Max Planck Institute for Brain Research
(March 8, 2016)
Local Control Mechanisms at Neuronal Synapses
Messages are sent from one neuron to the next at the synapse (the junction where two neurons meet). Proteins located at the synapse control how that synapse functions. Any alterations in the levels of these different proteins can affect the activity of the neuron. What processes are in place to help neurons maintain the correct protein levels, and how does the synapse adjust when those levels are out of normal range? Dr. Schuman discussed the work of her group examining the functioning of the synapse, and how the individual neuron can control the proteins found in the synapse. They have developed imaging technologies that allow them to visualize newly formed proteins, in order to better understand how the neuron maintains a balance of protein levels.
The brain generates representations of environmental inputs received from sensory systems and must maintain and update these representations to allow humans and other animals to effectively interact with the environment. Brain cells, or neurons, connect and communicate at structures called synapses. Each neuron possesses about 104 synapses. Synapses are packed with over 500 different proteins that exist in copy numbers of ~20 to 2000 molecules per synapse. The proteins present at a given synapse determine how that synapse functions. When the brain adapts, such as during learning and memory, the properties of neurons and synapses change to encode and maintain new information. The adaptive response of neurons and synapses relies on modifications to existing proteins as well as changes in gene transcription, protein synthesis, and protein degradation. To endow synapses with independent control over their protein composition, neurons have delivered the cell biological machines for protein synthesis and degradation to synapses.

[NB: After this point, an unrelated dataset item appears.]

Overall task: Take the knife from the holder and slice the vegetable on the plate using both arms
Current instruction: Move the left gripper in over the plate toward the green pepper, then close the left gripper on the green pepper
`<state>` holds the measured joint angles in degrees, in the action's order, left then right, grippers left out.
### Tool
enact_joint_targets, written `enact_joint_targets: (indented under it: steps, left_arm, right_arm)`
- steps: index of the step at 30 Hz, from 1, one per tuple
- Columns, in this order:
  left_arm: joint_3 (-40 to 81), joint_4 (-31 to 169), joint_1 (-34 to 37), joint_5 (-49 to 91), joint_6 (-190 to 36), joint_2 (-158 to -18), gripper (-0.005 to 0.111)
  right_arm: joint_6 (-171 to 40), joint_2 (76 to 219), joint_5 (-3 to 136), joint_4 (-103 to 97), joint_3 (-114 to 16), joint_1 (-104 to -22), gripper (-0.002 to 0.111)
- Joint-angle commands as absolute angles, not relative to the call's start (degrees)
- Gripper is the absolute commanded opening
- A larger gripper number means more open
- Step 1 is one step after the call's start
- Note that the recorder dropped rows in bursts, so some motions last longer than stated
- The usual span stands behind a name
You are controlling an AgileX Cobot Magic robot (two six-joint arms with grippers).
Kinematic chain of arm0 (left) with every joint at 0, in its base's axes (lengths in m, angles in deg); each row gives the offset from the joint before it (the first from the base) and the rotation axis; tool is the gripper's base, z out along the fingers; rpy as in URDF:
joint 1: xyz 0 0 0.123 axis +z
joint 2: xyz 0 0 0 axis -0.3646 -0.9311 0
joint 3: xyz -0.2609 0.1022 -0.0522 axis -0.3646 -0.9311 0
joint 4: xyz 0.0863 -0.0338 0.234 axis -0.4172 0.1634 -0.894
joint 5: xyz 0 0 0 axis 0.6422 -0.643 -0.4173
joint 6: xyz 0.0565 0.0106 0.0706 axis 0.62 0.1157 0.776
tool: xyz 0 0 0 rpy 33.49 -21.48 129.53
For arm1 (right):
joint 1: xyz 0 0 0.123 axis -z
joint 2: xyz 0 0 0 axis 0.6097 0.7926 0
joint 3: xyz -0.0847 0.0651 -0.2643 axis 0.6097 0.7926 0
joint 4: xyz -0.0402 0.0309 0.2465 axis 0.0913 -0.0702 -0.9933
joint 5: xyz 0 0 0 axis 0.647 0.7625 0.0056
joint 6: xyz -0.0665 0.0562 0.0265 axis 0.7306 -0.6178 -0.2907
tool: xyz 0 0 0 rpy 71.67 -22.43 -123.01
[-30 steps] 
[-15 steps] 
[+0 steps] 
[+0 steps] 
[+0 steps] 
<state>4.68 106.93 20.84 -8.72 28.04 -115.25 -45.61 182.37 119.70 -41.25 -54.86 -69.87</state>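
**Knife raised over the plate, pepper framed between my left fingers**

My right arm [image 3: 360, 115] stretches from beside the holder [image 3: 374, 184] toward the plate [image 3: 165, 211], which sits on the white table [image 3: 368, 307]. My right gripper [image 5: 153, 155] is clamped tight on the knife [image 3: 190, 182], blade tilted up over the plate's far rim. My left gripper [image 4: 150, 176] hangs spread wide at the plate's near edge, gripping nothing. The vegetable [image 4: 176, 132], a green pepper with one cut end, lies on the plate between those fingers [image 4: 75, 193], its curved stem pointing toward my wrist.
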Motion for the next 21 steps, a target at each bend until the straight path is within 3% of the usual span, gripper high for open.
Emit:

The Schuman lab is interested in understanding how synapses work. In particular, we focus on how an individual neuron controls the type, amount, and location of the proteins that populate its synapses. Research over the past 20 years or so has led to the identification and a basic functional understanding of the proteins that populate synapses. In order to understand how all of the proteins function together and maintain their concentrations in the appropriate range one must obtain quantitative information at high resolution. What are the populations of RNA molecules that code for protein (mRNA) and regulate synaptic function? What is the density of molecules in neurons? What is the lifetime of the different mRNAs and proteins at synapses? How do these numbers relate to the strength of individual synapses? How are these numbers altered during synaptic plasticity, and what effect does this have on the network of synaptic proteins? How do these molecular processes contribute to learning and memory in animals? These are the types of questions that we seek to answer with a combination of imaging, electrophysiology, biochemistry, molecular biology, bioinformatics, modeling, and behavioral analyses.

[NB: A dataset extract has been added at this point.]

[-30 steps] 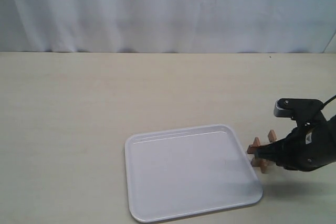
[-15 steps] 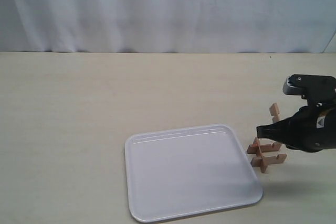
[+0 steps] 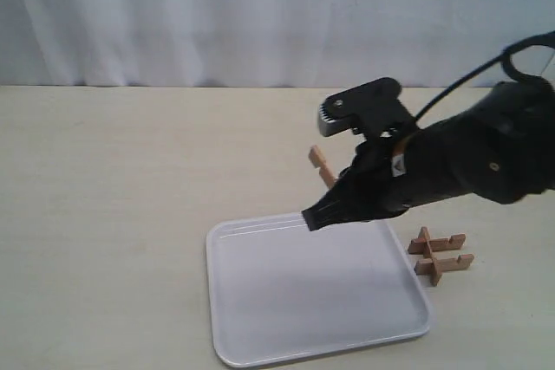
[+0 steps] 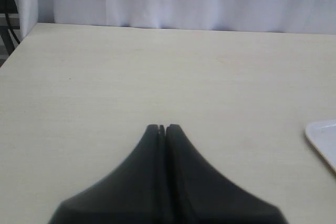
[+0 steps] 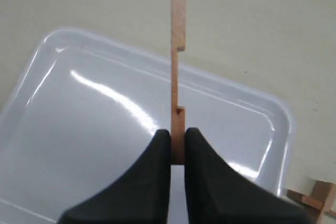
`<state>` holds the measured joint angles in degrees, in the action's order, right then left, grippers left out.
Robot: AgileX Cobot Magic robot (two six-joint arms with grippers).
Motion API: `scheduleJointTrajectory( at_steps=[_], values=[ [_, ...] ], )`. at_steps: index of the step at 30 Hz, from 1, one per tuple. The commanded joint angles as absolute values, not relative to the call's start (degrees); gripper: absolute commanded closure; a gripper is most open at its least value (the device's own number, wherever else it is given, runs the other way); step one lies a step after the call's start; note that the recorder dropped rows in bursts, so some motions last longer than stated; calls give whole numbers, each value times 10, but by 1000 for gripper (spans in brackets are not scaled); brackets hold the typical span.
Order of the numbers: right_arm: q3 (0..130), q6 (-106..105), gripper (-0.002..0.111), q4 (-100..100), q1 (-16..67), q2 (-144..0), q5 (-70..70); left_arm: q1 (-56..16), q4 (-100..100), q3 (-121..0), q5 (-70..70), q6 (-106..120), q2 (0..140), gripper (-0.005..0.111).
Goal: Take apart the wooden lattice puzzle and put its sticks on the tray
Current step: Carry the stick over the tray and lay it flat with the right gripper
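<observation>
The pale worktop (image 3: 130,214) fills most of the exterior view, with a white curtain (image 3: 260,15) hung behind it. The tray (image 3: 260,301) is set toward 6 o'clock on the worktop, and nothing is seen lying in it. The right arm (image 3: 468,162) is stretched in from 3 o'clock, and its jaws are held above the tray's 12 o'clock rim. These right jaws are closed tight on one end of a single stick (image 5: 178,51), which is carried clear of the tray, its free end pointed out past the rim toward 11 o'clock; two square notches are seen along one edge. The rest of the wooden lattice puzzle (image 3: 440,254) is left on the worktop just beside the tray's 3 o'clock edge, its sticks crossed. The left jaws are seen in the left wrist view pressed fully together over bare worktop, with nothing between them.
</observation>
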<state>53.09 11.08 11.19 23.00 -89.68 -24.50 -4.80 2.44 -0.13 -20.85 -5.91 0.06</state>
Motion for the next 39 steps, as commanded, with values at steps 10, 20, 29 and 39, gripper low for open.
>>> scheduleJointTrajectory(
  at_steps=[10,20,29,39],
  values=[
    [612,-19,104,41,294,-1072,-329,-47,25,0,-207,-59,0,107],
    [626,-67,104,39,312,-1106,-284,-47,25,0,-207,-59,0,107],
    [626,-67,102,39,312,-1111,-284,-47,25,0,-207,-59,0,107],
    [626,-67,56,39,312,-1104,-277,-47,27,0,-206,-59,0,107]
  ],
)
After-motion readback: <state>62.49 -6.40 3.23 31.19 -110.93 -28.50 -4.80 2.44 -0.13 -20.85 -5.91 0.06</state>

The Schuman group develops and uses advanced technologies (deep sequencing of neuronal mRNA 3’UTRs; fluorescent labeling and quantification of individual mRNAs; high-resolution in situ hybridization; labeling, identification, and visualization of newly synthesized proteins in identified neurons) to uncover the local cell biological mechanisms that allow synapses to function autonomously and be modified by experience. In order to identify or visualize recently synthesized proteins, we (together with Dave Tirrell at Caltech) developed a new suite of methods (BioOrthogonal NonCanonical Amino acid Tagging, or BONCAT) that use a non-canonical amino acid (NCAA), modeled after a natural amino acid, such as methionine. The NCAA is close enough in structure that the cellular protein synthesis machinery is “fooled” and uses the NCAA, instead of a natural amino acid, to make new proteins. Moreover, the NCAA has a special chemical group that serves as a molecular handle — allowing us to access to the newly synthesized protein — to identify it with mass spectrometry or to tag it with a fluorescent dye and visualize it within a neuron. Taken together, these technologies allow us and other researchers to unravel the molecular mechanisms that underlie synaptic protein homeostasis. Interestingly, several developmental (e.g. Fragile X Mental Retardation Syndrome) and degenerative (e.g.Parkinson’s disease) neural disorders appear to target the machinery that maintains synaptic proteins in a dynamic range — highlighting the importance of these local control mechanisms.